Task directions ::
Word for word, copy all of the entries.

Data for review ::
○ ○ ○ ○ ○
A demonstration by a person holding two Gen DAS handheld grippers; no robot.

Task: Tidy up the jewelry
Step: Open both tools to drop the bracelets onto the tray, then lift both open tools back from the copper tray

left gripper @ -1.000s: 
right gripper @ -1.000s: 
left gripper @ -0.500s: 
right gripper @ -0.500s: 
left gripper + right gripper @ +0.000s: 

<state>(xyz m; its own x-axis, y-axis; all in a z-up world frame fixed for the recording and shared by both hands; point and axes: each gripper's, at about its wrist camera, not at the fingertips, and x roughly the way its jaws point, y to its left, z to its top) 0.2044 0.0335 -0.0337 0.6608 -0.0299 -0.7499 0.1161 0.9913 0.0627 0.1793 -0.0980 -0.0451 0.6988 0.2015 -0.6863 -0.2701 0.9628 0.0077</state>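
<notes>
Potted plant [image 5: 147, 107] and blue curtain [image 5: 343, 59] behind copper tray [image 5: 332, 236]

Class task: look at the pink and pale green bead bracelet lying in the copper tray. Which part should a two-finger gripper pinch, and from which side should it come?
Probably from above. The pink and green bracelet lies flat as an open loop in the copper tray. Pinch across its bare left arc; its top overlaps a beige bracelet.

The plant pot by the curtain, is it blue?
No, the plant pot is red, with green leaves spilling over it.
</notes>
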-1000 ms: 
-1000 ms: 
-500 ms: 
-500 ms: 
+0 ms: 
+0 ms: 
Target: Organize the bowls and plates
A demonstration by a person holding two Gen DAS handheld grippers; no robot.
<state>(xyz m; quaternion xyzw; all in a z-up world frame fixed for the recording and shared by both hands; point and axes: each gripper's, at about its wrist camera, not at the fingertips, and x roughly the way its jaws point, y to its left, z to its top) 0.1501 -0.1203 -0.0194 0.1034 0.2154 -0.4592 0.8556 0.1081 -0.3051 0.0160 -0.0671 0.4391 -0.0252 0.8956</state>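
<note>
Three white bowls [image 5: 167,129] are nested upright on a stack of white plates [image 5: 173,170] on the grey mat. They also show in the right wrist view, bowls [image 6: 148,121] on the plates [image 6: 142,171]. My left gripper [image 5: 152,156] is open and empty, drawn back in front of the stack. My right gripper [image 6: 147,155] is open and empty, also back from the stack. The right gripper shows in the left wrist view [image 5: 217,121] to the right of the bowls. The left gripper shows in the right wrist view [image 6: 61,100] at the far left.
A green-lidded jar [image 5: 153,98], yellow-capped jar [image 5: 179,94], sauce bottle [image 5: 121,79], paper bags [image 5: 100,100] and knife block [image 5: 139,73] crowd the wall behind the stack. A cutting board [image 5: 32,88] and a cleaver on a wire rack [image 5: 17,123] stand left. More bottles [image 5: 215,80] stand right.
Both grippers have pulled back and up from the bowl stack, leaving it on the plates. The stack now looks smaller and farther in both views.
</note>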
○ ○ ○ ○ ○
Answer box ::
A demonstration by a person holding two Gen DAS handheld grippers; no robot.

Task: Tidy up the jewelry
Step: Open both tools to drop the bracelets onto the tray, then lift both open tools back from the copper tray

left gripper @ -1.000s: 
right gripper @ -1.000s: 
left gripper @ -0.500s: 
right gripper @ -0.500s: 
left gripper + right gripper @ +0.000s: 

<state>(xyz m; its own x-axis, y-axis; all in a z-up world frame fixed for the recording and shared by both hands; point and axes: each gripper's, at about its wrist camera, not at the fingertips, and x roughly the way its jaws point, y to its left, z to its top) 0.2044 0.0335 -0.0337 0.6608 -0.0299 -0.7499 0.1161 0.9913 0.0627 0.1793 -0.0980 -0.0451 0.6988 0.2015 -0.6863 -0.2701 0.9628 0.0077</state>
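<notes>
Potted plant [image 5: 147, 107] and blue curtain [image 5: 343, 59] behind copper tray [image 5: 332, 236]

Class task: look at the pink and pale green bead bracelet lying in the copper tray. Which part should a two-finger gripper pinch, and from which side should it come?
Probably from above. The pink and green bracelet lies flat as an open loop in the copper tray. Pinch across its bare left arc; its top overlaps a beige bracelet.

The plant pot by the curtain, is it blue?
No, the plant pot is red, with green leaves spilling over it.
</notes>
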-1000 ms: 
-1000 ms: 
-500 ms: 
-500 ms: 
+0 ms: 
+0 ms: 
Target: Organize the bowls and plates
A demonstration by a person holding two Gen DAS handheld grippers; no robot.
<state>(xyz m; quaternion xyzw; all in a z-up world frame fixed for the recording and shared by both hands; point and axes: each gripper's, at about its wrist camera, not at the fingertips, and x roughly the way its jaws point, y to its left, z to its top) 0.1501 -0.1203 -0.0194 0.1034 0.2154 -0.4592 0.8556 0.1081 -0.3051 0.0160 -0.0671 0.4391 -0.0252 0.8956</state>
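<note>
Three white bowls [image 5: 167,129] are nested upright on a stack of white plates [image 5: 173,170] on the grey mat. They also show in the right wrist view, bowls [image 6: 148,121] on the plates [image 6: 142,171]. My left gripper [image 5: 152,156] is open and empty, drawn back in front of the stack. My right gripper [image 6: 147,155] is open and empty, also back from the stack. The right gripper shows in the left wrist view [image 5: 217,121] to the right of the bowls. The left gripper shows in the right wrist view [image 6: 61,100] at the far left.
A green-lidded jar [image 5: 153,98], yellow-capped jar [image 5: 179,94], sauce bottle [image 5: 121,79], paper bags [image 5: 100,100] and knife block [image 5: 139,73] crowd the wall behind the stack. A cutting board [image 5: 32,88] and a cleaver on a wire rack [image 5: 17,123] stand left. More bottles [image 5: 215,80] stand right.
Both grippers have pulled back and up from the bowl stack, leaving it on the plates. The stack now looks smaller and farther in both views.
</note>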

The reply is now complete.